Food supply chain optimization using PredictHQ intelligent event data from AWS Data Exchange for demand forecasting

The U.S. Department of Agriculture (USDA) estimates that 31% of food loss occurs at the retail/consumer level. According to the USDA food waste impacts food security, wastage of agricultural resources, and can contribute to greenhouse gas emissions in landfills. This is in addition to the financial cost that businesses incur from inaccurate supply planning. Accurately forecasting customer demand offers an opportunity to optimize supply chains and potentially prevent waste across an organization. It’s also a chance to contribute to improving an organization’s environmental impact and their pursuit of sustainability goals.

PredictHQ data, available for trial and purchase through AWS Data Exchange, provides intelligent event data that reveals the context of how and why demand fluctuates. This helps enables businesses to make data-driven decisions to improve demand forecasting and subsequent supply decisions. Quick- service restaurants, delivery services, supermarkets, and many other types of businesses use PredictHQ to help improve the accuracy of demand forecasting and planning, including inventory and staffing optimizations. Events such as sports games, concerts, and even school and public holidays can have a major impact on demand. For example, store locations for one national fast-food chain saw an 90% increase of in-store demand on Super Bowl Sunday, while another leader in the fast-casual space saw the exact opposite with a 30% drop of in-store demand. By incorporating event data to better predict demand, organizations can help ensure they are optimizing their supply chain and avoiding wastage. Another example is with a leading national fast-casual restaurant chain that, by using PredictHQ’ s intelligent event data API, was able to help improve the accuracy of their demand forecasting. PredictHQ noted they saw $2.7 million in supply chain gains from improving over and under forecasting. In combination with AWS machine learning services, PredictHQ helps organizations to forecast demand, optimize their supply chain and prevent waste.
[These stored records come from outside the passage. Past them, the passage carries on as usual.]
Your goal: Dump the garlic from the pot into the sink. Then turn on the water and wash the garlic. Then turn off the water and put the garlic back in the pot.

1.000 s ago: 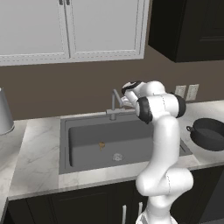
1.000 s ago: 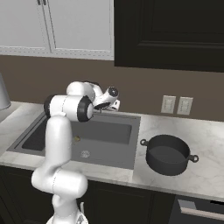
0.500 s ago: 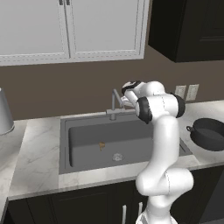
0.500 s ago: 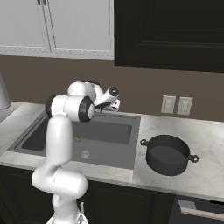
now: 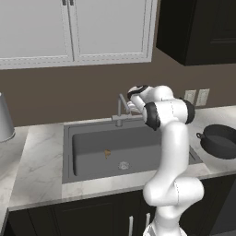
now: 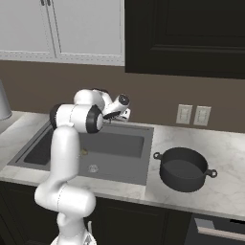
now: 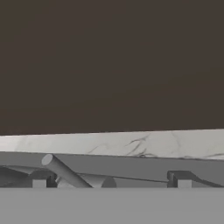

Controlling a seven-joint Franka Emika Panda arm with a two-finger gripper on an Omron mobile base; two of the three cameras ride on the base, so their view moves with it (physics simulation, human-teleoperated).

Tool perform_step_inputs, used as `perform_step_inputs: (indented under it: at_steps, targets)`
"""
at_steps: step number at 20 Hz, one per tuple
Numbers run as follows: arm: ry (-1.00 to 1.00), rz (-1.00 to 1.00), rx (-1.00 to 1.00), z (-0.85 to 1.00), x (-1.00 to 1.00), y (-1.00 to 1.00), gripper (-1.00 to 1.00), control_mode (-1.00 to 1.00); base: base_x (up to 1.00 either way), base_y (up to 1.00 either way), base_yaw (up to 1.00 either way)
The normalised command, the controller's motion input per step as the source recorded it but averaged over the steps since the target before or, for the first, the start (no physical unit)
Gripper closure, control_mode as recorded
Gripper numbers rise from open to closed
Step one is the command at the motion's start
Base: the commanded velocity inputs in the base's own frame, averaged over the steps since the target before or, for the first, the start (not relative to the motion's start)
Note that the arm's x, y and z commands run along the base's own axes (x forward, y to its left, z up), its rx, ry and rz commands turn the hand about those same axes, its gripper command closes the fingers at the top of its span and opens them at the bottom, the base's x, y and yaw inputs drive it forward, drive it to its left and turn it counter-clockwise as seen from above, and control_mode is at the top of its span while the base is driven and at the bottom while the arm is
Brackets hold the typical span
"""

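The garlic [image 5: 107,153] is a tiny tan lump on the floor of the dark grey sink [image 5: 87,138], a little left of the round silver drain [image 5: 123,165]. In the right base view the garlic [image 6: 84,152] peeks out beside my arm. My gripper [image 5: 131,106] hovers at the back rim of the sink, right beside the thin grey faucet [image 5: 120,110]. It is open with nothing between its fingers. The hand view has the fingertips [image 7: 39,182] wide apart and a faucet rod [image 7: 61,170] close in front. The black pot [image 6: 184,167] stands upright on the counter, right of the sink.
A grey metal vessel [image 5: 3,120] stands on the marble counter [image 5: 37,161] at the far left. Wall outlets [image 6: 192,115] sit behind the pot, and cabinets hang above. The brown wall [image 7: 109,65] is close ahead of the hand.
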Motion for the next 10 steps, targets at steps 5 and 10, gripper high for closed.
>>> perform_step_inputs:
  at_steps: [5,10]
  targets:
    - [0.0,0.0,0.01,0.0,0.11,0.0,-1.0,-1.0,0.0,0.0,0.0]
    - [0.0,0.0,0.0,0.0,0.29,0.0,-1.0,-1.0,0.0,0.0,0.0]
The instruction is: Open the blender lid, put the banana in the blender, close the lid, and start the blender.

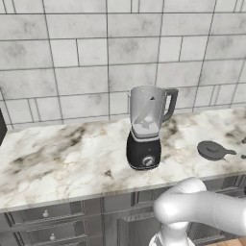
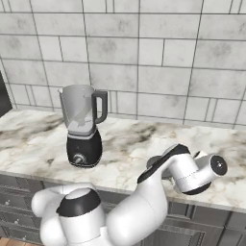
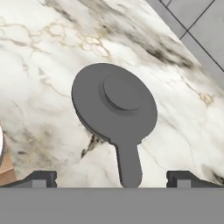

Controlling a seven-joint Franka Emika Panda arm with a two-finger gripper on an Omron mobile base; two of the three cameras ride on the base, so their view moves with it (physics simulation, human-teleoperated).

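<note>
End effector [image 3: 111, 178] jaws apart above blender lid [image 3: 114, 101], already off; blender [image 1: 145, 128] at 9 o'clock awaits banana.

Glossy white rounded arm segments [image 2: 139, 202], dark grey domed joint cap at the shoulder, black band along the forearm, round black end cap, small dark finger tips [image 3: 41, 178]

A blender [image 1: 145, 129] stands uncovered on a marble counter [image 1: 57, 158] before a tiled wall [image 1: 96, 53]. Its lid [image 1: 213, 150] lies flat on the counter, well apart to the right.
</note>
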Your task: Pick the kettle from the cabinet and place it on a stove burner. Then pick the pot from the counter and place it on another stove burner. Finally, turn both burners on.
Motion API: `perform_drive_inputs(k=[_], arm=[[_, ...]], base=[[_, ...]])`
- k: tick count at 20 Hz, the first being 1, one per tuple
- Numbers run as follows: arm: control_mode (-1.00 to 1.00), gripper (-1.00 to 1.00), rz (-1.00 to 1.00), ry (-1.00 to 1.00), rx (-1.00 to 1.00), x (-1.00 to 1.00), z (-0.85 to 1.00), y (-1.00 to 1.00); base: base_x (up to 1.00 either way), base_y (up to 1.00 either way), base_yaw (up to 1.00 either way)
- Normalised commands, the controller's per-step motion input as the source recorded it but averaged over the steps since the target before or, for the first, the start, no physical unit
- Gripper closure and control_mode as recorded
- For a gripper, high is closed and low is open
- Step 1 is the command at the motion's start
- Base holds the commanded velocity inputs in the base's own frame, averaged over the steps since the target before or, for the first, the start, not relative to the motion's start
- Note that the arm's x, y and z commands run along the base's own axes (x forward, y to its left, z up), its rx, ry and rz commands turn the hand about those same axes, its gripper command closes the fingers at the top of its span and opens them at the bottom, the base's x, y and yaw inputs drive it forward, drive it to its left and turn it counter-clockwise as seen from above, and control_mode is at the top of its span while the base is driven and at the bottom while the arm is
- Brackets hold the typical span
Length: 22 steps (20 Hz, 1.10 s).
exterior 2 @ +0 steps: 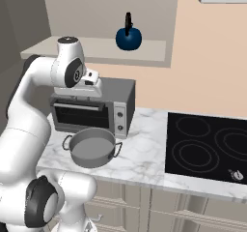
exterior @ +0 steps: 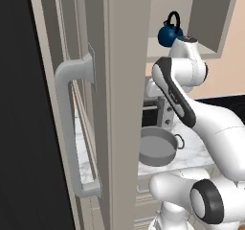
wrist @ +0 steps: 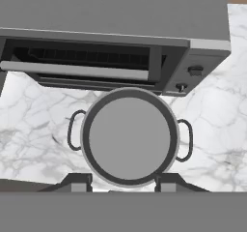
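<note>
I am holding the gripper, jaws spread and empty, above the pot at frame centre; the kettle, upper middle, is waiting, so grabbing the pot risks misordering.

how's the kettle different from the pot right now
The kettle is small, round and dark blue; the pot is wide, shallow and plain grey. The kettle has one black arched top handle, the pot two loop side handles. The kettle stands on the cabinet shelf, the pot on the counter. Both stand upright, off the stove.
</note>
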Motion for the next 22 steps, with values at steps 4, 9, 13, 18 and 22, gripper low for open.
perform_drive_inputs(k=[4, 9, 13, 18, 22], arm=[[-1.0, -1.0, 0.0, -0.02, 0.0, -0.01, 0.0, 0.0], [-1.0, -1.0, 0.0, -0.09, 0.0, -0.03, 0.01, 0.0], [-1.0, -1.0, 0.0, -0.1, 0.0, -0.1, 0.1, 0.0], [-1.0, -1.0, 0.0, -0.11, 0.0, -0.07, 0.14, 0.0], [-1.0, -1.0, 0.0, -0.17, 0.0, -0.03, 0.1, -0.01]], base=[[0.0, 0.0, 0.0], [0.0, 0.0, 0.0], [0.0, 0.0, 0.0], [0.0, 0.0, 0.0], [0.0, 0.0, 0.0]])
In this post, we will show how it may be possible to avoid wastage and better forecast food needs using PredictHQ’s dataset with Amazon Forecast and other machine learning services.

Prerequisites

1. Setting up your AWS Account

To implement this solution, you must have an AWS account and access to AWS Management Console. Ensure your account has access to the following AWS services.

2. Setting up SageMaker Canvas

To set up SageMaker Canvas, in the AWS Management Console, search for and open Amazon SageMaker.
In SageMaker Canvas, create a new user profile followed by a domain using SageMaker Canvas.
Ensure you are referring to the intended AWS Region while setting up your domain. Later on, you will invoke Amazon Forecast from SageMaker Canvas from this selected Region only.
To continue working on SageMaker Canvas, choose the link to open SageMaker Canvas console.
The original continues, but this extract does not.